**Exercise**
Please return the lines of the data that contain "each".

**Dataset excerpt**
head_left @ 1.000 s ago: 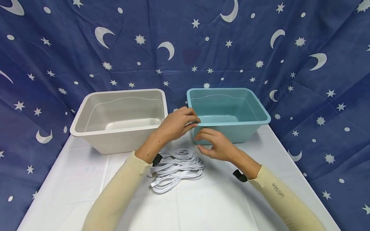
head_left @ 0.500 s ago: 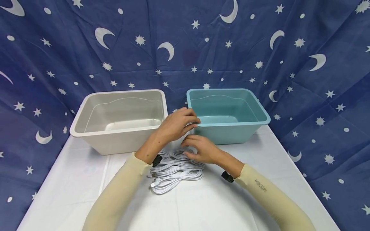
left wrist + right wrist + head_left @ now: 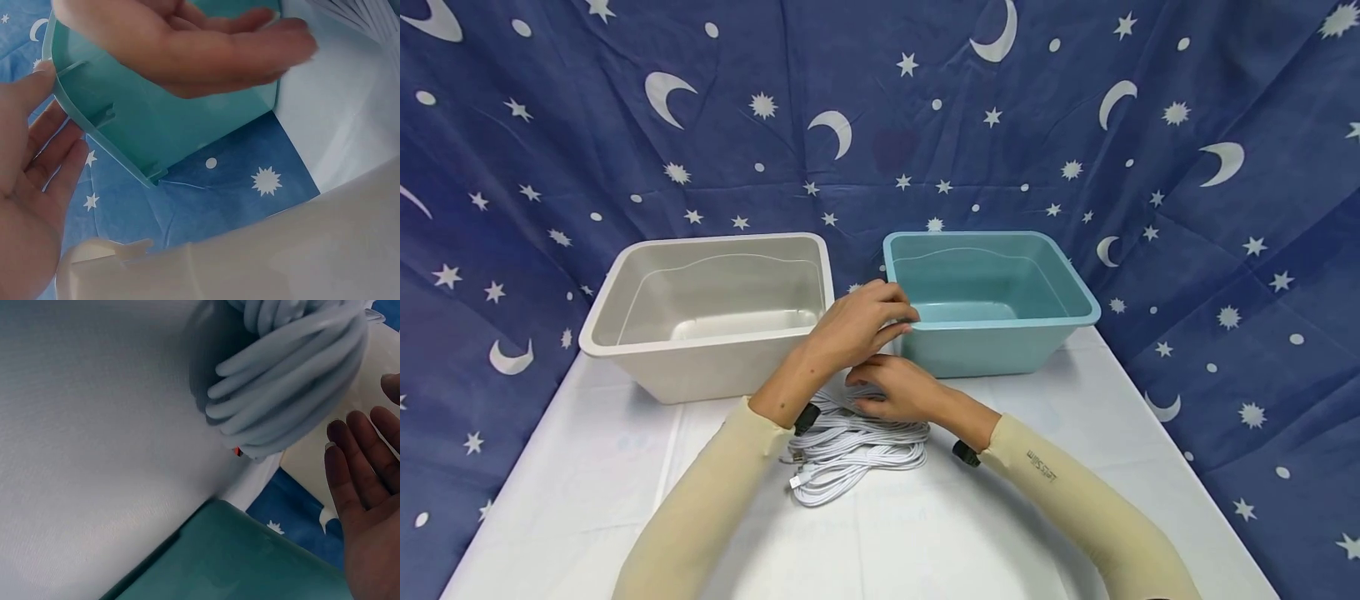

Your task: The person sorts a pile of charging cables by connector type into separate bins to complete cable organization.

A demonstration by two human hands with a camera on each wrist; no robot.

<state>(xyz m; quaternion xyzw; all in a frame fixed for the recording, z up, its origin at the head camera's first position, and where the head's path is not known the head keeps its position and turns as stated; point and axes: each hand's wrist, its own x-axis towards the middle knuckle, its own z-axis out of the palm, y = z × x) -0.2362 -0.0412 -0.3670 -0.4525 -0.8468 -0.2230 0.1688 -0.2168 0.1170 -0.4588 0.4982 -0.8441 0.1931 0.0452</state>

**Task answer**
A demonstration by two human hands with a camera on each wrist; no robot.
<state>(xyz m; quaternion xyzw; all in a frame fixed for the recording, z up, its origin at the head camera's first position, and where the head's path is not known the head keeps its position and turns as stated; point and axes: each hand's wrist, its own x-axis towards the middle knuckle, its own z-axis out of the palm, y = z × x) -0.2362 -0.0412 -0.3670 -0.4525 -0.8468 -0.2230 0.1688 -0.2168 0.1170 -0.4588 0.4982 -0.8441 0.1931 0.0452</state>

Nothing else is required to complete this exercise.